J. Cole announced a release date of January 28, 2013, (his birthday) along with the album name on November 9, 2012. In early January the album was included on multiple "Most Anticipated Albums of 2013" such as MTV and XXL ranked Born Sinner the sixth most anticipated album of 2013. After describing the January release date as ambitious, he would announce on New Years Day 2013 that the album would be coming out at a later date. On February 22, 2013, J. Cole said that the album should arrive around June 2013. He later would confirm a release month for June, and then on April 8, 2013, J. Cole announced via Twitter that the album would be released on June 25, 2013. Interesting enough, that date would have been the seventeenth anniversary of the release of Jay-Z's debut album Reasonable Doubt. However, he announced on May 20, 2013, via his Twitter account that he would move the release up one week to June 18, 2013. He later revealed that he moved up the release date to coincide with the release of Kanye West's album Yeezus, saying "Instantly the lightbulb [turned on]… it got real. I was like, 'Yo…' The idea hit me instantly: 'You got to go to that date. I'm not going to sit [here]… I worked too hard to come a week later after Kanye West drops an amazing album. It'd be like, 'Oh and J. Cole dropped too, a week later.' Nah. I'm going to go see him on that date. He's the greatest. So it's like, I'm a competitor by nature so it was instant, it wasn't even a thought."

On February 12, 2013, Cole released a free EP titled Truly Yours in promotion of the album. The EP consists of five songs in their "raw form" that he knew would not make the cutlist for Born Sinner. Later on April 29, he announced that he would be releasing Truly Yours 2 the following day.
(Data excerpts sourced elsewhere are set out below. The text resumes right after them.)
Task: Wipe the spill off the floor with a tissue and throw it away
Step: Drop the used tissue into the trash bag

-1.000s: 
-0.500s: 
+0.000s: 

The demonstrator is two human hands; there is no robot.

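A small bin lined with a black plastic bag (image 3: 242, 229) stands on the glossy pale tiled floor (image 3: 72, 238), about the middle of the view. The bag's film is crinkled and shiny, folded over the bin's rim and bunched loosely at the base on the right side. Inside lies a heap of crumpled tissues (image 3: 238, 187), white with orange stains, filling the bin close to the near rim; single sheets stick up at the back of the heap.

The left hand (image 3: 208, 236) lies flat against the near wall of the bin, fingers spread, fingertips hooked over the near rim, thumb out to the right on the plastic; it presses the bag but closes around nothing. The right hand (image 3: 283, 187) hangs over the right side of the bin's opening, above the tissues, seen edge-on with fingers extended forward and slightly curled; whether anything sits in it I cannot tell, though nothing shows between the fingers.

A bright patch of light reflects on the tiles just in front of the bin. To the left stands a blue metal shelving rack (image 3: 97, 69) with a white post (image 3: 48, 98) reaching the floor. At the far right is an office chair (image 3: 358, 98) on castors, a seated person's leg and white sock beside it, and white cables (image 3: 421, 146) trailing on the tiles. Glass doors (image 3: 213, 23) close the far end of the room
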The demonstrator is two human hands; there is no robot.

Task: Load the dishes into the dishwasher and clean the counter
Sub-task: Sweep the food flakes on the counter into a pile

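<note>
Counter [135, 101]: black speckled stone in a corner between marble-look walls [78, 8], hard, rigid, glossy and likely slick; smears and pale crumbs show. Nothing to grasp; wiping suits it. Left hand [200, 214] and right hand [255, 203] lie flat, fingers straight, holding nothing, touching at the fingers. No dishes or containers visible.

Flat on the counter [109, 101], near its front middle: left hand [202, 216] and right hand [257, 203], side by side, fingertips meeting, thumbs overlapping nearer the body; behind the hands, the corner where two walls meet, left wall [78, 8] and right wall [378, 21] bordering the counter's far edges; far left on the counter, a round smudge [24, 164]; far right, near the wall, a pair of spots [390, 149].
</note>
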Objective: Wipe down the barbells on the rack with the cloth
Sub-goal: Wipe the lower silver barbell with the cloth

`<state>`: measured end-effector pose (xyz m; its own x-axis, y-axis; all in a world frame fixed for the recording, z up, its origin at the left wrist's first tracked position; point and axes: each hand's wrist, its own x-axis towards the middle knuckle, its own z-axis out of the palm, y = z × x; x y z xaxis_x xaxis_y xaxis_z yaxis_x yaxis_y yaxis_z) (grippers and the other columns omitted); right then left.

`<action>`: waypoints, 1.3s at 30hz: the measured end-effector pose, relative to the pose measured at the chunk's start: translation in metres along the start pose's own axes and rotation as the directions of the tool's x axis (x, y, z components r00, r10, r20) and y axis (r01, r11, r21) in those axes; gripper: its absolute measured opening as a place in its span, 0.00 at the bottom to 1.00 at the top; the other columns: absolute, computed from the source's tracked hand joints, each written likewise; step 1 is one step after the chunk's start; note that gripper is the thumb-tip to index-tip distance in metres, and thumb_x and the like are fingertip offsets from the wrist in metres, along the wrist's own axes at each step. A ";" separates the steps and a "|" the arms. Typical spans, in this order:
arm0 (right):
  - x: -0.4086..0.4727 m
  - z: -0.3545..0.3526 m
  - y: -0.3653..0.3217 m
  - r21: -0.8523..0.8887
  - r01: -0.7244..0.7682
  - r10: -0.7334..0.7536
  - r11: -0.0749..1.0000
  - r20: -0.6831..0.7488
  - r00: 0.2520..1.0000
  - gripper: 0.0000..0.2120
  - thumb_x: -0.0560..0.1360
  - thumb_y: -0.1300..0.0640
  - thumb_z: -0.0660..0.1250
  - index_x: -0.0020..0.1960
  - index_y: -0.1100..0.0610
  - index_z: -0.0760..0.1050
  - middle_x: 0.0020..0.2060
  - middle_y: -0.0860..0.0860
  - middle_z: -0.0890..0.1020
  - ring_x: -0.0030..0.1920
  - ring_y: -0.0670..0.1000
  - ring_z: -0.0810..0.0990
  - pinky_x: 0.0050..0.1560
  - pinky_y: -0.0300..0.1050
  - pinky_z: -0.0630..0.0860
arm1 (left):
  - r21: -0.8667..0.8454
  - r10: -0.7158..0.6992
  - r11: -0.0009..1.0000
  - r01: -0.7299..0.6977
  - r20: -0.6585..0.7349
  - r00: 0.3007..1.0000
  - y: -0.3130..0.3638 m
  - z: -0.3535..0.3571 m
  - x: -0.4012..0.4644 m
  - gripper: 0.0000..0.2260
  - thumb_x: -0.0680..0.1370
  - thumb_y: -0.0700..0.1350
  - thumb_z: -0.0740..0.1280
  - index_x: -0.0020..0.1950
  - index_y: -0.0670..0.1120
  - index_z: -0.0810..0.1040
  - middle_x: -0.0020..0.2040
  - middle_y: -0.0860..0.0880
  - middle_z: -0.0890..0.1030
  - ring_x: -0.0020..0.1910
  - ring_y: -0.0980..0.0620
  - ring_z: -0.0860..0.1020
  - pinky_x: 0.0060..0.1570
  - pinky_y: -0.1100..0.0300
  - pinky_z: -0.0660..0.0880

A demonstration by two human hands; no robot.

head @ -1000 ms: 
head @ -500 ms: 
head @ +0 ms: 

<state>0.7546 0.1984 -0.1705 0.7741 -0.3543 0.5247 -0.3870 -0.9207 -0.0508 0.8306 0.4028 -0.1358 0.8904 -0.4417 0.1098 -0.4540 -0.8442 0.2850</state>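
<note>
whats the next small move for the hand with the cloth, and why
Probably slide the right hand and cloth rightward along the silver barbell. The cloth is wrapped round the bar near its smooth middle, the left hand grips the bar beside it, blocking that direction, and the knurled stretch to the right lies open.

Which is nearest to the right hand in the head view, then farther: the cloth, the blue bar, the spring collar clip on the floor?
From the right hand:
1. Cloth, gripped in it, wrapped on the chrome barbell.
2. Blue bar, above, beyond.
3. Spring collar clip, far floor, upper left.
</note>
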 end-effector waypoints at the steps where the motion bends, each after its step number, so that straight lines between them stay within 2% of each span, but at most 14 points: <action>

The EP featured guest appearances by 2 Chainz, Young Jeezy and Bas, with production from Canei Finch, Jake One and J. Cole himself. Cole announced the deluxe version of the album will include an extra CD which will double as Truly Yours 3 and featuring 5 new songs. The track features 50 Cent and Bas, which Cole originally wanted to have 50 and Nas on the song.

J. Cole said there is a lot he wants to do that he didn't get to do on his last album because the label didn't know that he was going to come out and have the number-one album in the country so this time he hopes the promotion effort is way bigger. He plans to shoot a short film to accompany the album as well as multiple music videos. In promotion of the album Cole released several Born Sinner vlogs, the first video spotlighted Cole's mother and her former job of working at the post office, and her retirement. The second video spotlighted friend and frequent collaborator Kendrick Lamar. In the video he discusses his earliest musical influences and his work ethic. On June 6, 2013, J. Cole held one time listen sessions for the album in various places throughout North America. The following day the album leaked in full online via various peer-to-peer file sharing websites. Rather than go into crisis mode and attempt to remove it from online, Cole put the album up for a limited time free stream. Cole and Nas released "Let Nas Down (Remix)" on June 22, 2013. The remix was named one of the best songs of the first half of 2013 by Complex. On July 29, 2013, Cole announced What Dreams May Come Tour with fellow rapper Wale.

===Singles===
The first promotional single from Born Sinner was "Miss America" and which released on November 13, 2012. Cole said he pushed away pop-accessibility in order to put out a single that provides social commentary. The song has been described by multiple outlets and Cole himself as not an ordinary first single and in no way directed towards radio. The song was used in Ubisoft's Launch trailer for the 2013 video game Tom Clancy's Splinter Cell: Blacklist. The song peaked at number 34 on the US Hot R&B/Hip-Hop Songs.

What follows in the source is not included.